Lecture 1

GLMs: Link Functions and Count Regression

(Please, sign in on iClicker)

Hello and welcome!

Teaching Team

Section 1: Payman Nickchi

Section 2: G. Alexi Rodríguez-Arelis

High-Level Goals of this Course

Describe the risk and value of making parametric assumptions in regression.
Fit model functions that represent probabilistic quantities besides the mean.
Identify situations where Ordinary Least-squares (OLS) regression is sub-optimal, and apply alternative regression methods that better address the situation.

Today’s Learning Goals

By the end of this lecture, you should be able to:

Explain the Data Science workflow in Regression Analysis.
Recall the basics of OLS regression.
Identify cases where OLS regression is not suitable.
Distinguish what makes a regression model “linear.”
Explain the concept of generalized linear models (GLMs).
Explore the concept of the link function.
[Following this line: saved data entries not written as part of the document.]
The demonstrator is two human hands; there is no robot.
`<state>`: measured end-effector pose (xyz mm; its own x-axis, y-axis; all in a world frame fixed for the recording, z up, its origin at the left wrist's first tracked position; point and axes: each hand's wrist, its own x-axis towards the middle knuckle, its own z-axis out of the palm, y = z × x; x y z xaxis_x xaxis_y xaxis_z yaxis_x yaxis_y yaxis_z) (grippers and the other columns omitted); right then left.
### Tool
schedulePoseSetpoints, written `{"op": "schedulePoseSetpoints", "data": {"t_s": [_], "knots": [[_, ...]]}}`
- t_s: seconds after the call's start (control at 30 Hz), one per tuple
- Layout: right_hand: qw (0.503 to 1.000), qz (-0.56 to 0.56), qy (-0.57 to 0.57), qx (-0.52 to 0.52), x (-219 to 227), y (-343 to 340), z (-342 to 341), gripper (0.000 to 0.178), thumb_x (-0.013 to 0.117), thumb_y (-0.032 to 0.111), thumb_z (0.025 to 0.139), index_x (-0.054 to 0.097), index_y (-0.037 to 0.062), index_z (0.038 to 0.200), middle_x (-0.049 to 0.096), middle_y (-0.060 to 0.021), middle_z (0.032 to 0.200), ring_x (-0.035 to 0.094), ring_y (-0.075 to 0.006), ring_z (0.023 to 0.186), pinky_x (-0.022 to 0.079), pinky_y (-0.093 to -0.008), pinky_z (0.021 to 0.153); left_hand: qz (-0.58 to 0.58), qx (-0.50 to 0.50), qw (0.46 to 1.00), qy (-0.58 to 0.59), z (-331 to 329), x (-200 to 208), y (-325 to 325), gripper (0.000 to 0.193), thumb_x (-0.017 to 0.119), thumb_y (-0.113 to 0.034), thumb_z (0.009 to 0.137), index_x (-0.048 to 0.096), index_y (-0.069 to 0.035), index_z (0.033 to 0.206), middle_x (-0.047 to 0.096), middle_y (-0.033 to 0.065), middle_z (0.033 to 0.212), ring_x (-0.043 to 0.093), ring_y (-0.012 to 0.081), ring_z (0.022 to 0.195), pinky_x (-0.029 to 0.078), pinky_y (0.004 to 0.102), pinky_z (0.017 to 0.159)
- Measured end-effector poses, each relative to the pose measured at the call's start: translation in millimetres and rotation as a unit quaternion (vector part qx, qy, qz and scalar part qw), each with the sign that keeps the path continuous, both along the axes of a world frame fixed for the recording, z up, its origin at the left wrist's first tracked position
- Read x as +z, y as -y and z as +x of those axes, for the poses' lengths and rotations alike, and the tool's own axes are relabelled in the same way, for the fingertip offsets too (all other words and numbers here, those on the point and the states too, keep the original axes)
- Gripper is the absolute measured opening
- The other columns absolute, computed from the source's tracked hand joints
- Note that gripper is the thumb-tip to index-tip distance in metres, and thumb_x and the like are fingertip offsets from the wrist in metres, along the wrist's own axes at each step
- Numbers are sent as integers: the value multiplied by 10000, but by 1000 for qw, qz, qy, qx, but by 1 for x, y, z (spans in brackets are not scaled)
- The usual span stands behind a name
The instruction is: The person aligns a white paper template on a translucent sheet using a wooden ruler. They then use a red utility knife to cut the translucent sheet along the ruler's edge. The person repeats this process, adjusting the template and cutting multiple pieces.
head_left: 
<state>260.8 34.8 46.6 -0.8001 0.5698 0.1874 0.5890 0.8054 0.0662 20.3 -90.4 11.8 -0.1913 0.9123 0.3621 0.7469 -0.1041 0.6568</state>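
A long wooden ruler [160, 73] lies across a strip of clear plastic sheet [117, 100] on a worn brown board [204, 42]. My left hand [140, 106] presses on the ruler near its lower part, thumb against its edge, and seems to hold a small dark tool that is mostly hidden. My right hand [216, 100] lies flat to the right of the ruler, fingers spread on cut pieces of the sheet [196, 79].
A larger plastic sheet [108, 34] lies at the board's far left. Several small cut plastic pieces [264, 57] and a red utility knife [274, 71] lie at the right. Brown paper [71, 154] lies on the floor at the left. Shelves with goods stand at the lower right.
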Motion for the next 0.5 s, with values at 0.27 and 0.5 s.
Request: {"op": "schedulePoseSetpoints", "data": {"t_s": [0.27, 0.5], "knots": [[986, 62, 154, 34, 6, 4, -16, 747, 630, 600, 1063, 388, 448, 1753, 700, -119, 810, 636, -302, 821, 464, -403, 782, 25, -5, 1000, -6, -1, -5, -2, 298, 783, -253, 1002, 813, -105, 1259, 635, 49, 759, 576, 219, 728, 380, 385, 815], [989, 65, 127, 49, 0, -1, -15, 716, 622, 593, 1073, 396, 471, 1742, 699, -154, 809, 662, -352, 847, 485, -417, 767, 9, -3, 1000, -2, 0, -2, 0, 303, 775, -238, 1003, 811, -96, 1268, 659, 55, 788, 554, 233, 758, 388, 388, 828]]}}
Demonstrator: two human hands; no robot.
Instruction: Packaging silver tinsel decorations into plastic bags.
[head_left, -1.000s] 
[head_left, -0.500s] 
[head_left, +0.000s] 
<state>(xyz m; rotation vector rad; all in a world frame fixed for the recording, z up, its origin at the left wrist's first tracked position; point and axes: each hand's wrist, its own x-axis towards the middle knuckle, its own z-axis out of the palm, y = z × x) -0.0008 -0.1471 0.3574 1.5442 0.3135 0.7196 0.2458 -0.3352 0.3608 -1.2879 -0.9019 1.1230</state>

Today’s Learning Goals (cont’d)

Outline the modelling framework of count regression.
Fit and interpret count regression.
Use count regression for prediction.
Explain and test overdispersion on count-type data.

Outline

A Preamble on our Data Science Workflow
Review of Ordinary Least-squares Regression
Link Function
Poisson Regression
Overdispersion
Negative Binomial Regression

1. A Preamble on our Data Science Workflow

We have structured this regression course in three big pillars:

The use of an ordered Data Science workflow,
Choosing the proper workflow flavour according to either an inferential or predictive paradigm.
The correct use of an appropriate regression model based on the response of interest.

What is this workflow?

Stages

Study design.
Data collection and wrangling.
Exploratory data analysis.
Data modelling.
Estimation.
Results.
Storytelling.

Data Modelling

In Regression Analysis, we can model an unbounded continuous response in terms of their global conditioned mean using OLS for inference or prediction.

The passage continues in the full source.